Friday, January 05, 2007

Dinner With My Mother


It’s six-thirty in the morning and I am alone in my office staring at my mother’s photo in her online obituary. She’s all dolled up in a pretty dress with perfectly coiffed hair, nice glasses and jewelry. Her smile is wide, sweet even, but I feel no sense of recognition. Who is this old lady masquerading as my mother? And what did they do with the real one?

My mother left us six years ago when my father had to be admitted to a nursing home. I begged her not to, but she went anyway because living with her sister was preferable to taking her chances with her daughters. Her fear that we might put her in a nursing home trumped any desire to see us again. The loss of us – my sister and me, my two daughters, and the great grandchild she never knew – was a price I guess she was willing to pay. I’ve often wondered whether it was worth it and truly hope it was because, frankly, it would have given me sticker shock

I knew when she left I’d never see her again and that’s just about the way it worked out. My aunt is an all or nothing, black or white, love them or hate them sort of woman. With her there are no gradations and certainly no mercy. She took our mother away, slammed the door behind her, and left us with our father until he died three years later. In my mother’s family the tradition is to fight like hell with your relatives until they die and then canonize them the day after.
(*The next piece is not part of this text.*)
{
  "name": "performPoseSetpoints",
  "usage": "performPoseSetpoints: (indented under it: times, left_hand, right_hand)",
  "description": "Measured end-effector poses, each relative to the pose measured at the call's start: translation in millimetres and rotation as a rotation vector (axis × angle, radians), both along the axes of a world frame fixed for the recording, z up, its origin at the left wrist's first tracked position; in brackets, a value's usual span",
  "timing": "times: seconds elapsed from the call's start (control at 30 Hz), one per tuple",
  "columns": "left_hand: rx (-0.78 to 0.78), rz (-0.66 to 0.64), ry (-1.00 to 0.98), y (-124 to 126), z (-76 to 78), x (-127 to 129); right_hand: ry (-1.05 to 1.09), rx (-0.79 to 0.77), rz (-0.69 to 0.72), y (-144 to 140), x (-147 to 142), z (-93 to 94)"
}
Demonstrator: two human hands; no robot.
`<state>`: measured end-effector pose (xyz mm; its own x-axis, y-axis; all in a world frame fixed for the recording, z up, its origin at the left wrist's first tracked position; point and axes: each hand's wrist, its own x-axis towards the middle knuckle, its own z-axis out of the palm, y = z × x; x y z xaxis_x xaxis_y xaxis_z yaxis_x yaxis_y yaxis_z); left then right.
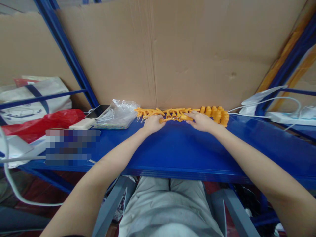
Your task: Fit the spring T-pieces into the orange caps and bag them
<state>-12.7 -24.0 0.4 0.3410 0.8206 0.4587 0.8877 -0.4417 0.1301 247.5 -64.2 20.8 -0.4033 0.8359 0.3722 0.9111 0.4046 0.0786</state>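
A row of orange-yellow plastic pieces (177, 111) lies along the back of the blue shelf, against the cardboard. My left hand (153, 123) is closed around a ribbed yellow stick-like piece (162, 121), whose end pokes out by the thumb. Thin metal chains (139, 119) hang from the pieces just left of that hand. My right hand (201, 121) is closed on a rounded yellow piece (185, 118), with its fingertips partly hidden. Between the hands, small metal rings or chain links (174, 117) show. Thicker yellow pieces (217, 115) stand bunched beyond the right hand.
On the left are a clear plastic bag (118, 118), a phone (98, 112), a white box (82, 124) and a red bag (56, 120). White cables (278, 98) run at the right. Blue frame posts (66, 49) flank the cardboard wall (187, 56).
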Motion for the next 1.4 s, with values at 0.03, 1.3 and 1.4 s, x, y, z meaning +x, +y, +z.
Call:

I refuse to carry it on. The bold, flat, honest-to-God truth is my mother was a holy terror when we were children, controlling and hard to get along with when we were adults, and absolutely delightful just before she left, thanks to a strange, unnamed psychosis.

During that period she screamed at imaginary people out the side door. Saw Clark Gable in the trees beyond the living room picture window. Giggled like a school girl to think he was making eyes at her. Cowered at the sight of imaginary bugs crawling out of the ceiling. And clawed at her arms to scratch their imaginary bites. But for the first time in her life she seemed to actually like me. I’d bring her dinner at night – scalloped potatoes and ham, chicken and noodles, mac and cheese, comfort foods that made her clap her hands with delight.

“Here she comes!” she’d crow as I came through the side door laden down with casseroles and salads. “We’ll have fun now!”

Once when I was sitting with her while she ate, she laid down her fork, looked at me intently, and said, “You’re so pretty.” I think the thought had never occurred to her before.

When I’d help her to bed she’d apologize for being so much trouble. And sometimes she’d show me her little stuffed dog and tell me what he’d had to say to her that day. My mother was charmed with me and I with her. Of course I knew it was some chemical imbalance in the brain, some hardwiring run amok. But I like to think that maybe by falling down the rabbit hole of mental illness she had a tea party with the little girl she must have been once upon a time

I’ll never know though because she left soon after and almost immediately I became embroiled in a legal battle with my aunt to make sure my father’s rights were protected. When I prevailed she had my mother sign a paper which legally separated her from her husband of 51 years. I never saw either woman again until three years later when they came to my father’s funeral. By then the psychosis was gone, or the right combination of drugs had finally been achieved. Either way, any charm I’d developed in her eyes seemed to have leeched away. She talked pleasantly enough to my sister and me, but clearly wasn’t too interested in either of us. And so, that was that.

Now its three years later and we found out that she died on Monday, New Year’s Day. The obituary doesn’t say where, or of what ailment. It does say she had two daughers, but it doesn’t list our names. And it never mentions that she was grandmother to my two daughters and great-grandmother to our beloved Tyler. Though my mother would never have won the Grandmother of the Year Award, in her way she liked my children and would never have excluded them. She could be mean, but she was not calculating. She didn’t plan to hurt people, she just did it. Not so her sister. But it doesn't really matter anymore, as we won’t be going to the funeral. I will close the screen on the offending obituary and remember my mother in my own way. Maybe I’ll make her some macaroni and cheese.